Lo pensé unos segundos.

—Sí, eso parece. Ha dicho que le estaba decepcionando, aunque también ha dicho que él no era el asesino sino el verdugo. ¿A qué se referiría?

—No tengo ni idea.

—Sólo nos queda por investigar la lista de anticuarios —me quejé—. Por cierto, hablando de anticuarios, ¿hemos sabido algo nuevo del famoso relicario y de las cuentas del arzobispado?

—Sí, también hay novedades en eso —contestó torciendo el gesto.

—Por tu cara diría que tenebrosas.

—Bueno, es la condición humana. Hemos descubierto que el administrador apostólico fallecido era un ludópata, aunque nadie lo sabía.

—¿Cómo es posible?

—Se enganchó apostando por Internet.

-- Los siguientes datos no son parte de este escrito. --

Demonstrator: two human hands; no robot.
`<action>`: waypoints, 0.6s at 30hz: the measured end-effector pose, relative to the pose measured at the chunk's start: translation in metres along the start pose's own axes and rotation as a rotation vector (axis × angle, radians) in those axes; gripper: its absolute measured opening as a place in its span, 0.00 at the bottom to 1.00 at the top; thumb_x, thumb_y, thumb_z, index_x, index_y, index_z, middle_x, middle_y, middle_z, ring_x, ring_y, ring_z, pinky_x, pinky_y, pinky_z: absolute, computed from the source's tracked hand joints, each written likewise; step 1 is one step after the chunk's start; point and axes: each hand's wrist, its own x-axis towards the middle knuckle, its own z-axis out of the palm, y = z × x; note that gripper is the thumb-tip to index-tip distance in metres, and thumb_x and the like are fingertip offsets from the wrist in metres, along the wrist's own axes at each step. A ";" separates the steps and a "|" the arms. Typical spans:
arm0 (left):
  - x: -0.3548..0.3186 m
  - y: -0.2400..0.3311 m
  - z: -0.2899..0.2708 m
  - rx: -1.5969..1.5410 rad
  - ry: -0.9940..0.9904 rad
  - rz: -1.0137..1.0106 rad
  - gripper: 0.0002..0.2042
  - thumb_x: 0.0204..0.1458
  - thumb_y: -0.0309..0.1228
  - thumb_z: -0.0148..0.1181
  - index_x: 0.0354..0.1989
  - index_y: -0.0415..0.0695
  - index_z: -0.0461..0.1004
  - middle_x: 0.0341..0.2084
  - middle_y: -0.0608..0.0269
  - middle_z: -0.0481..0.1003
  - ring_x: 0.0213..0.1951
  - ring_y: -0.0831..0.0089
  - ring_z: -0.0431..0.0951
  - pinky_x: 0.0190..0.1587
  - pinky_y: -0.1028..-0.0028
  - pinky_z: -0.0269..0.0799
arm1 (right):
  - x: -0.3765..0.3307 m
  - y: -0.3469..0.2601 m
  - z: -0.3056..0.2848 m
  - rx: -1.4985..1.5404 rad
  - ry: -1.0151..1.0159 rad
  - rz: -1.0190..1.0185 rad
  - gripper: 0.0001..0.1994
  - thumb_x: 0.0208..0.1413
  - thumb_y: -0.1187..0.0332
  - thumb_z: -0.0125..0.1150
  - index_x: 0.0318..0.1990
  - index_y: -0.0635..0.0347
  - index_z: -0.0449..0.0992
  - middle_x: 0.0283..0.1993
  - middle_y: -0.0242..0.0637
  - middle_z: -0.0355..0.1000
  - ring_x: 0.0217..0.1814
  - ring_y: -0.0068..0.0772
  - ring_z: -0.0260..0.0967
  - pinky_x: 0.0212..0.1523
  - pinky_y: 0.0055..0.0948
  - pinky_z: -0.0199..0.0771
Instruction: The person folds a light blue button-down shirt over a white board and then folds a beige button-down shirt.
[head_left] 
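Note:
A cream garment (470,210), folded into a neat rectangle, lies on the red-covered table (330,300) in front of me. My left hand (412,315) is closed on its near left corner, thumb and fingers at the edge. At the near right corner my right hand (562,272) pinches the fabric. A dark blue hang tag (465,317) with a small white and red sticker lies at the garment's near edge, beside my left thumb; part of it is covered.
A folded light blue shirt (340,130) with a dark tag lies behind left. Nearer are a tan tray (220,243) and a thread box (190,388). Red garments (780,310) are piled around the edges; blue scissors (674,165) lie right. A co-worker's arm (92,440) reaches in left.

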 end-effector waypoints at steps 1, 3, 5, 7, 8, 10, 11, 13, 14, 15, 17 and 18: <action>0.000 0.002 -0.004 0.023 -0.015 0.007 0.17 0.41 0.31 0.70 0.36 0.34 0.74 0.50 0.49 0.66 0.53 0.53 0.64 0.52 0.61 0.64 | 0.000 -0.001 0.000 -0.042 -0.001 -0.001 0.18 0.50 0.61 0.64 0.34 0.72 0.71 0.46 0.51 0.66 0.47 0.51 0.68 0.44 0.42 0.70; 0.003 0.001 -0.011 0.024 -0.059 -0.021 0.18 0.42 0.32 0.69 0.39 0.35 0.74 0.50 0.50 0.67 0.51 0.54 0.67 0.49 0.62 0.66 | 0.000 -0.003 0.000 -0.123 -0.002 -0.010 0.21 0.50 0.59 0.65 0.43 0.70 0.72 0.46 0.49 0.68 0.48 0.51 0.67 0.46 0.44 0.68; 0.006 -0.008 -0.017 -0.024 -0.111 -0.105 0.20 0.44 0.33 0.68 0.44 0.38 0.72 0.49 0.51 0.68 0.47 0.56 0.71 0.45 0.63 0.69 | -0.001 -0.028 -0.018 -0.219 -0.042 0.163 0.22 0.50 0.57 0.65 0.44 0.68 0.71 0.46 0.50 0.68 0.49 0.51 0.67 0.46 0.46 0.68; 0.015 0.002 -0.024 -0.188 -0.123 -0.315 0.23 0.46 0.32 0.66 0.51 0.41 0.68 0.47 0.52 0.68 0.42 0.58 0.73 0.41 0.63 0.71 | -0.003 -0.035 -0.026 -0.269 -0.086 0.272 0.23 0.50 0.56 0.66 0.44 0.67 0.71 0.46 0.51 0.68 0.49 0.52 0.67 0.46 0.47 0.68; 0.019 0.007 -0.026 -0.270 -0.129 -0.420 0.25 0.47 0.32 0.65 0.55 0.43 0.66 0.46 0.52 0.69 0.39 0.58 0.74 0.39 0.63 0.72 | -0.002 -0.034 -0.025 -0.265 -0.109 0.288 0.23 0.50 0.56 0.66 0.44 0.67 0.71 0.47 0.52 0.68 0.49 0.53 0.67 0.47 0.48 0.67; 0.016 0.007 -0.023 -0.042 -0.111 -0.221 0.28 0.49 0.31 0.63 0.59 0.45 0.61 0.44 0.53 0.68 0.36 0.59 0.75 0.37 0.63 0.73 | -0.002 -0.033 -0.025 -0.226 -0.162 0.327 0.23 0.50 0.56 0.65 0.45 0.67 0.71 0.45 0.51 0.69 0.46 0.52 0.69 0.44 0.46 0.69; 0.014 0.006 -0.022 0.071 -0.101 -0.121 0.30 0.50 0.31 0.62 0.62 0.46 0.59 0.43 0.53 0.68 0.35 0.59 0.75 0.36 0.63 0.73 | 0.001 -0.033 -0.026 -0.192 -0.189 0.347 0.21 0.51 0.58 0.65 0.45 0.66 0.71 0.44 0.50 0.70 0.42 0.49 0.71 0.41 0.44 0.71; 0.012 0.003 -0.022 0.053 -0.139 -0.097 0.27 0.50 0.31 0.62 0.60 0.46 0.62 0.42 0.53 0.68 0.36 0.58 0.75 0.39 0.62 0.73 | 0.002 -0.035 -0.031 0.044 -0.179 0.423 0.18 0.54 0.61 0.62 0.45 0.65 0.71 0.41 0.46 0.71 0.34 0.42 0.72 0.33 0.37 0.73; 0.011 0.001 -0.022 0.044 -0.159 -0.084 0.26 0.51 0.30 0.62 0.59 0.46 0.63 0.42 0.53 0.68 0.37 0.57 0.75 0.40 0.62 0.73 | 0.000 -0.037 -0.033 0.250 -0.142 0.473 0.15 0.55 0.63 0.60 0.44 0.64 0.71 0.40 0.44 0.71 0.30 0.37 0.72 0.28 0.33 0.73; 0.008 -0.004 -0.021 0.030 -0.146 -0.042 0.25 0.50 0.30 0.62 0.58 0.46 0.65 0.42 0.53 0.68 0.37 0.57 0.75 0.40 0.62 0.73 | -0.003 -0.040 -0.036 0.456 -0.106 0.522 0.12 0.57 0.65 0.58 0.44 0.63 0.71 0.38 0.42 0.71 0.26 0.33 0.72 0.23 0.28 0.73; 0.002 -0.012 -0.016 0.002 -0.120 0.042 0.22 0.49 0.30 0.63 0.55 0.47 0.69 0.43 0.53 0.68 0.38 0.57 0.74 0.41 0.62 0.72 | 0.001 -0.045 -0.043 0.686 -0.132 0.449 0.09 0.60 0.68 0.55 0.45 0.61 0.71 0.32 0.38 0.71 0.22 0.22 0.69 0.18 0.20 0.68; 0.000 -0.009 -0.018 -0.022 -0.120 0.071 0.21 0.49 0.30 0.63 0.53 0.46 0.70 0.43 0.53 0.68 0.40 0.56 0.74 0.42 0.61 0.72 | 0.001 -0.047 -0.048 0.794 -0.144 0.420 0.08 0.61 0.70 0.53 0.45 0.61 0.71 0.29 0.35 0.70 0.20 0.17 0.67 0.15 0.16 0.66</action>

La web es un paraíso para quien desea mantener el anonimato. Sea como fuere, el administrador había acumulado bastantes deudas de juego. Cuando uno de sus pagos resultó fallido, fueron a buscarle. Al parecer, le rompieron una pierna y amenazaron con matarle. Pidió un préstamo a un anticuario ofreciendo como garantía alguno de los bienes del museo. Ya te imaginas cuál escogieron...

—¿Y qué tenía que ver el arzobispo en esa trama?

—El arzobispo se enteró de la maniobra a toro pasado, pero no pudo hacer mucho al respecto. Lo que creemos, es que se comprometió a reunir el importe de la deuda, 120.000 euros, en menos de seis meses. En ese caso, le sería devuelto el relicario y nadie se enteraría de nada.

—Pero no lo hizo.

—No lo sabemos exactamente, Lola. Es posible que aún no se hubiera cumplido el tiempo; o es posible que no la pagara porque no consiguió reunir la cantidad.

—¡Pero él era rico!

—Sí, pero era su dinero, no el de la Iglesia.

—En fin, condición humana, como decías; lo que está claro es que mi única baza sigue siendo la lista de anticuarios. ¡Ha de encontrarse entre ellos!

—No te olvides de la nieve. Pocas nevadas han helado las tuberías últimamente. Además te dijo que era jueves. Llamaré al Diario de Navarra, supongo que lo localizarán enseguida en su hemeroteca.

En aquel momento entró Jaime con mi vaso de leche. Gabriel Uranga aprovechó para escabullirse.